Action item =
Among the lines below, keep only those from the one containing "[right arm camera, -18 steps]" through the one containing "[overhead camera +", and reproduce them exactly.

Exercise input =
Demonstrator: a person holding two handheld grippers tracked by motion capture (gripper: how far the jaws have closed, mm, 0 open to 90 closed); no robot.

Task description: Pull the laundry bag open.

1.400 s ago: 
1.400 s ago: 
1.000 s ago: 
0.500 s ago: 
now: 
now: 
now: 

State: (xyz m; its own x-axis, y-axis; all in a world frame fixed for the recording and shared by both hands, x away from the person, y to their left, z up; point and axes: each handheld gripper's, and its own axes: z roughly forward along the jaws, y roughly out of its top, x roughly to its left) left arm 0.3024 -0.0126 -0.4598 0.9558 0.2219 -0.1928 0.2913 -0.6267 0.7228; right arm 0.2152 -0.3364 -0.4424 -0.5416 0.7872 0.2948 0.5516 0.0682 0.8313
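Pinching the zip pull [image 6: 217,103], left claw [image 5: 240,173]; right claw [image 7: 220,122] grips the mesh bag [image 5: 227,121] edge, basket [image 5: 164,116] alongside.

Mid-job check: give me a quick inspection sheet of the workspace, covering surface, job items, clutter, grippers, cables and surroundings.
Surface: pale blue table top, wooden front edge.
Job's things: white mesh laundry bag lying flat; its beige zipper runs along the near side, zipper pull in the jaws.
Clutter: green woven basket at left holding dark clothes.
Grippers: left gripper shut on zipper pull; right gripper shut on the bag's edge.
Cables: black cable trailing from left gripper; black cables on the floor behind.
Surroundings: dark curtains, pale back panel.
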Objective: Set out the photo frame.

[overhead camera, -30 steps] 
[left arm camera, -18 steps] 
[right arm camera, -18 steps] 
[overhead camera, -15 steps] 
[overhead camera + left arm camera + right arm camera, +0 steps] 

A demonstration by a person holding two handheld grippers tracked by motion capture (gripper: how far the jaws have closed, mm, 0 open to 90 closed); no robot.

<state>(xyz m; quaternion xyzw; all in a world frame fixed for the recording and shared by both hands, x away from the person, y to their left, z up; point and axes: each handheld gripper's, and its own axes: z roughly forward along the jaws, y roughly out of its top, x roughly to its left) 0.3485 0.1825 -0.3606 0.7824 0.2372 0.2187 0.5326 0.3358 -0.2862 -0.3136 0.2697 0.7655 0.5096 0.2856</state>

Result of this exercise =
[right arm camera, -18 steps] 
[overhead camera, -15 steps] 
[overhead camera + left arm camera + right arm camera, +0 steps] 

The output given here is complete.